BANYUWANGI - Nobody likes being isolated. We all agree with that. Moreover, being isolated with the status of Patient Under Supervision (PDP) COVID-19.

Feelings of boredom, fear, worry to severe stress can befall the patients. The situation that the health team for handling COVID-19 at Blambangan Hospital, Banyuwangi is trying to expel.

To be honest, it's not just patients who need comfort. Medical workers who are at the last line of fighting this disease may also dream the same thing. But they harbored that desire.

Blambangan Hospital officers chose to take the initiative to provide entertainment to patients in isolation rooms. One of them is by inviting karaoke together.

Like in a video that was viral. An officer in full personal protective equipment (PPE) was seen inviting the patients in the isolation room to sing and sway to the rhythm of an energetic Indian song.

At first they were shy. But lately the patients looked happy, with a slow rocking to the rhythm of the music too. The patients remained seated in their respective beds, while the officers approached the beds one by one while inviting them to sing like a musician at a concert.
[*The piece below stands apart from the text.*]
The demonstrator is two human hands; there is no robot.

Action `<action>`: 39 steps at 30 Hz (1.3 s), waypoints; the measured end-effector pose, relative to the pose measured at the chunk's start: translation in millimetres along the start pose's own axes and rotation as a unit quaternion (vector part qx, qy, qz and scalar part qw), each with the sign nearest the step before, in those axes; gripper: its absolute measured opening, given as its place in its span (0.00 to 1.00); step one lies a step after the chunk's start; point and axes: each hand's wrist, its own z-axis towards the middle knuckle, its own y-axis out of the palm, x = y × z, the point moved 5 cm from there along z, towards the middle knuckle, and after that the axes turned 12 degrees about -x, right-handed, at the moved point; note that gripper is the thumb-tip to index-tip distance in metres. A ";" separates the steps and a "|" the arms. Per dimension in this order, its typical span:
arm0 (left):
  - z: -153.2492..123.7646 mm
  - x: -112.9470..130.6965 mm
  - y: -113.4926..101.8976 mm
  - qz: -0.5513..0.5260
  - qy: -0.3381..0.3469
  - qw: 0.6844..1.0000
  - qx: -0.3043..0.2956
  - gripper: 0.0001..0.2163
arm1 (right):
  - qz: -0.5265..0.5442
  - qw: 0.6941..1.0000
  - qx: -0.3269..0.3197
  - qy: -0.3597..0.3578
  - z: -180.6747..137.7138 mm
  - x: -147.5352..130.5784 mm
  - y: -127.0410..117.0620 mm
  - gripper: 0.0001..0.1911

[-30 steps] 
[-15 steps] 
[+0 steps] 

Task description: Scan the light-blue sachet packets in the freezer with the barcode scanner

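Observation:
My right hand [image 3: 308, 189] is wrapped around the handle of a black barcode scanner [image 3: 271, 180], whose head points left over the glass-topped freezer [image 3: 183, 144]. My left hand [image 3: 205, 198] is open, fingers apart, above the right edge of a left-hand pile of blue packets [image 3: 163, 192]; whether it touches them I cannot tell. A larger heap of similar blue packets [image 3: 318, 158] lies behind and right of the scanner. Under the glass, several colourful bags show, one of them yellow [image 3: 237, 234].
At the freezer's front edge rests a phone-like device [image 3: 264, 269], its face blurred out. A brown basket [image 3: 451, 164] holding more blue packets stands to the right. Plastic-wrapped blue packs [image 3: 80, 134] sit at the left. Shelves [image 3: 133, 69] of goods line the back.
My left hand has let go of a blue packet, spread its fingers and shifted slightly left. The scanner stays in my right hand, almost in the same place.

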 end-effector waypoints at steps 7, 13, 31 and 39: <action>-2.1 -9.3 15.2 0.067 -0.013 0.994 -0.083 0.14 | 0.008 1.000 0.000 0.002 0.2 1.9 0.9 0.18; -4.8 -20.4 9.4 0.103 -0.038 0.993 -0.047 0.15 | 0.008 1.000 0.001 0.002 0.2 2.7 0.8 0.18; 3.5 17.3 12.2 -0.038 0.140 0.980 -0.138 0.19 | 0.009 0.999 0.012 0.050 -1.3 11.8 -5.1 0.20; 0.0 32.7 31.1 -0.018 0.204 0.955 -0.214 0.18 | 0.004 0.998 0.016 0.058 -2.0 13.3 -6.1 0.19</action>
"Because they wanted to entertain bored patients, the officer offered them karaoke. Then one of the patients asked to play an Indian song," said one of the doctors in the COVID-19 team at Blambanga Hospital, Dr. Roudhotul Ismailya Noor SpPK (clinical pathology specialist), like us. rewrite from the official website of the Banyuwangi Regency Government, Friday, April 24.

"Finally, we granted the request. The Indian song according to the request of our patient was tuned via YouTube from the next room, and what appeared in the video happened," said the doctor who is usually called Emil.

A number of PDP patients who were in the isolation room of the Blambangan Hospital began to experience burnout because some of them were clinically healthy and had been in the isolation room for more than a week. Not only that, there are some patients who experience psychological distress.

Blambangan Hospital psychologist Betty Kumala Febriawati said that PDP patients who were isolated, apart from being saturated, were generally anxious. Both are worried about the condition of their body's health to worry about the stigma of society towards them.

"We encourage them to remain optimistic. We encourage them to focus on their health first so that their immunity is boosted. For the problem of stigma, we don't need to think about it first, we are sure that this disease is not a disgrace and can be cured," said the alumnus of Master of Psychology Profession at Airlangga University, Surabaya .

"Alhamdulillah, some of the patients looked gloomy, weak, became more excited. Those who were just lying down, so they wanted to sit and even laugh happily during the counseling," he said.